Could you return every line of the records below that contains the word "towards"?

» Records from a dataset
________________________

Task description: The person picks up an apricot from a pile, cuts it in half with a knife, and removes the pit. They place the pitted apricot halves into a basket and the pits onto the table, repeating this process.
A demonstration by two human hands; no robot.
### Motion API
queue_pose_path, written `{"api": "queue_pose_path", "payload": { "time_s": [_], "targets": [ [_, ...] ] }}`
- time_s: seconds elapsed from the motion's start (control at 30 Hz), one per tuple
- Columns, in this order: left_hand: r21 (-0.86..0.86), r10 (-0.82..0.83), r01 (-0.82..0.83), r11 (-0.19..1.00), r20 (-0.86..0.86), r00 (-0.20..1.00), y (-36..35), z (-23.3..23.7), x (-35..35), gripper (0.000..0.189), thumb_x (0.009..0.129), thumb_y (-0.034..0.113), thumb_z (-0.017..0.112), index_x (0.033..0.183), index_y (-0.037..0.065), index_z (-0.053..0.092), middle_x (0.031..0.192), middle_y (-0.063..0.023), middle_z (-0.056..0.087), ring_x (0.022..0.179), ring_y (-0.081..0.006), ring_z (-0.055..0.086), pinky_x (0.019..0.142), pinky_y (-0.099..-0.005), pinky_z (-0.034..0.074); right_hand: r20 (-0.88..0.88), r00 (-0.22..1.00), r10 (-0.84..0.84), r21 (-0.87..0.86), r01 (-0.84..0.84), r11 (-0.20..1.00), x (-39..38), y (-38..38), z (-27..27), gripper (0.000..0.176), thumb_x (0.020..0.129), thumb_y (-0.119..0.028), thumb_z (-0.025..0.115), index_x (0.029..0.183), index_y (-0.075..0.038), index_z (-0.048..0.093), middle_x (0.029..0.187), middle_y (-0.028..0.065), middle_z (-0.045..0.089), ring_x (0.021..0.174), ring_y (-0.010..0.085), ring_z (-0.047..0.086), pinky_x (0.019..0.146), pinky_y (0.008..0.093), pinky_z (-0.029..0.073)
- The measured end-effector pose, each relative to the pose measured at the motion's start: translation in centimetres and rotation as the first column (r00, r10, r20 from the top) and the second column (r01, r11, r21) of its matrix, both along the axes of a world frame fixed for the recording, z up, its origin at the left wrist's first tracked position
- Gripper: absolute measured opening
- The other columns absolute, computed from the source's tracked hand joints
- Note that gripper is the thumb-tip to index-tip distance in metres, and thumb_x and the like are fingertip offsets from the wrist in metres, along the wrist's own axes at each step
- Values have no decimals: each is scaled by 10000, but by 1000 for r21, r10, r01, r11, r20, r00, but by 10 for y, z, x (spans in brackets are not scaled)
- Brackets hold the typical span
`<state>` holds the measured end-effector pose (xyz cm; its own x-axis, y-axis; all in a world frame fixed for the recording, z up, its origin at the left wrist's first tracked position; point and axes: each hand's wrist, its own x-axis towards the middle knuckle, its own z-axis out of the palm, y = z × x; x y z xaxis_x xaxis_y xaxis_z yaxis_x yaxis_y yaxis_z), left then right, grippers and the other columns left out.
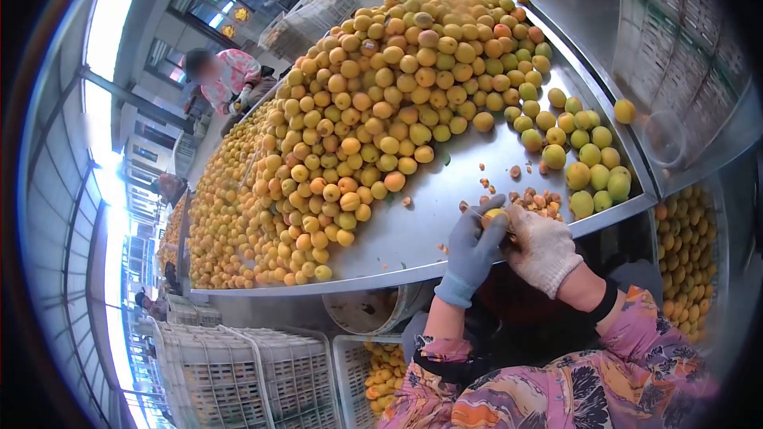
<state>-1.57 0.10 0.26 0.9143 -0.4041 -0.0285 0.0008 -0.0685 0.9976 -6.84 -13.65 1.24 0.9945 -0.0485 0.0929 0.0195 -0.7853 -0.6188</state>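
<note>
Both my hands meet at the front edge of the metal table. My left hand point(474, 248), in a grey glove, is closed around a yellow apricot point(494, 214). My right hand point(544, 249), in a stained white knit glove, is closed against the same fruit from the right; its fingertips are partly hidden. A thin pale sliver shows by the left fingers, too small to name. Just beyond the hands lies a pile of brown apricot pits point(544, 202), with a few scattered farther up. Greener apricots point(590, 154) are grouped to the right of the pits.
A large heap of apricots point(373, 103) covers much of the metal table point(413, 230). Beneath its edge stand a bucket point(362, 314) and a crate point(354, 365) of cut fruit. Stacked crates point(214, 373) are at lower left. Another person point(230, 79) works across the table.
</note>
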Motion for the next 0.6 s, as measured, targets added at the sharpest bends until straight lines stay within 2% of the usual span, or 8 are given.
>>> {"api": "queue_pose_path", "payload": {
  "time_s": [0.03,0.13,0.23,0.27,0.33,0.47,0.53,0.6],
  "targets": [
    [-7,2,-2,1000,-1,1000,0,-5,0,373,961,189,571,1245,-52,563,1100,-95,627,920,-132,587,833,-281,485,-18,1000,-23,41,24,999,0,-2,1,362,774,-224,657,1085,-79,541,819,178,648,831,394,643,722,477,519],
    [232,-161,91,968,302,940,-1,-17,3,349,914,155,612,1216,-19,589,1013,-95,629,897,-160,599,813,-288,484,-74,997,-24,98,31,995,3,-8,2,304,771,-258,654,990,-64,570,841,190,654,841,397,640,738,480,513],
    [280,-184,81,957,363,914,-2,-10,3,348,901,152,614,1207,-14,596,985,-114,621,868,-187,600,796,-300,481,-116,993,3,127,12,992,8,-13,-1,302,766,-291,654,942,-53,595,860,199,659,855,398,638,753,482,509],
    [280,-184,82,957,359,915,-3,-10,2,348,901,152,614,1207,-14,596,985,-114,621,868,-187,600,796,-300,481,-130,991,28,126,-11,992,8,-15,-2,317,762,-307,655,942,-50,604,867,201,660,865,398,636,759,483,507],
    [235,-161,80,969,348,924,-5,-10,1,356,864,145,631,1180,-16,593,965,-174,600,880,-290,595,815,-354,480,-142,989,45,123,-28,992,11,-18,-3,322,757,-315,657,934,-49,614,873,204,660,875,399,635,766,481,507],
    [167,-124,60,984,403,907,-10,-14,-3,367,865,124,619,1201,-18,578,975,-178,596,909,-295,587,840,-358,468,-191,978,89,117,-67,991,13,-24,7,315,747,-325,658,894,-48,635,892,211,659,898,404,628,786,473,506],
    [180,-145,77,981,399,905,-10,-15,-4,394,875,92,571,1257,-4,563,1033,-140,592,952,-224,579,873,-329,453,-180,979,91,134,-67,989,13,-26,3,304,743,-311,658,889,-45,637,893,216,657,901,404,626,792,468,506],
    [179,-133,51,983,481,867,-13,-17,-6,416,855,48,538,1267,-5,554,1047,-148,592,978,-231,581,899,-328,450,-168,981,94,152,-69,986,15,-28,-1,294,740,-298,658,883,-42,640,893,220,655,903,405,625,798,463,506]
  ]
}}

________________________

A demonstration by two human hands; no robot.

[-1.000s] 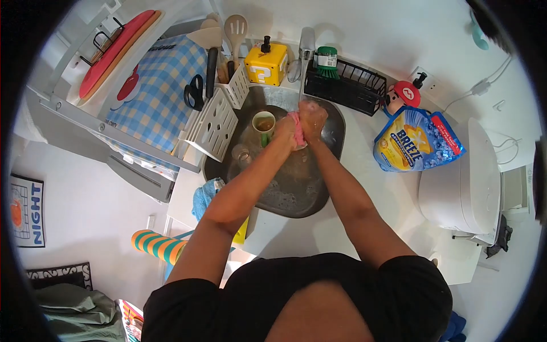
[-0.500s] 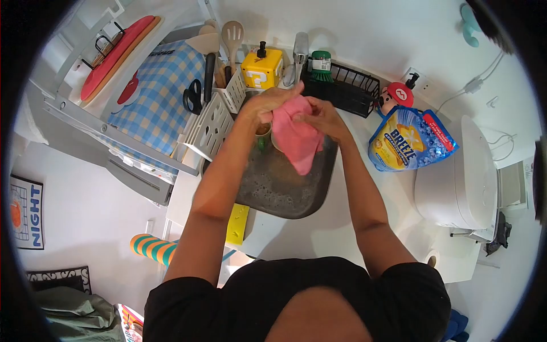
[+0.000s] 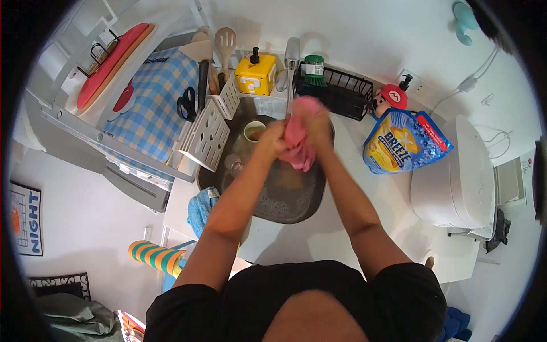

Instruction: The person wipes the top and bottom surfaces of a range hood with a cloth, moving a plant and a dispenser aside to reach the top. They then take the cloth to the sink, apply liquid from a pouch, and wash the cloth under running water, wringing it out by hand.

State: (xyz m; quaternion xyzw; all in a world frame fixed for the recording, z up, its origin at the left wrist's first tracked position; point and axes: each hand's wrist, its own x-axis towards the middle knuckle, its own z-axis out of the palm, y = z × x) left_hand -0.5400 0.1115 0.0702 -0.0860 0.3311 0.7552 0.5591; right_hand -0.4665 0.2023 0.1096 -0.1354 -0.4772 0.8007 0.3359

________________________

» Your solution
`<state>` holds the measured end-effector pose (xyz cm; its own x-axis, y-axis; all in a world frame fixed for the recording, z up, its origin at the left wrist's first tracked position; point and axes: each hand's wrist, its own x-axis towards the middle knuckle, its own z-axis out of the palm, y = z × x; x y z xaxis_x xaxis_y xaxis_z yaxis_x yaxis_y yaxis_z), left then right, grippers and the other columns left out.
State: (xyz m; quaternion xyzw; all in a world frame fixed for the recording, z up, its origin at the left wrist's first tracked position; point and axes: each hand's wrist, its own x-axis towards the middle knuckle, its own z-axis out of the palm, y = z × x) left_hand -0.5400 0.1115 0.0702 -0.0860 0.3311 0.7552 0.5591; right_hand -0.4665 0.2023 0.1096 -0.1354 -0.4772 0.8007 0.3359

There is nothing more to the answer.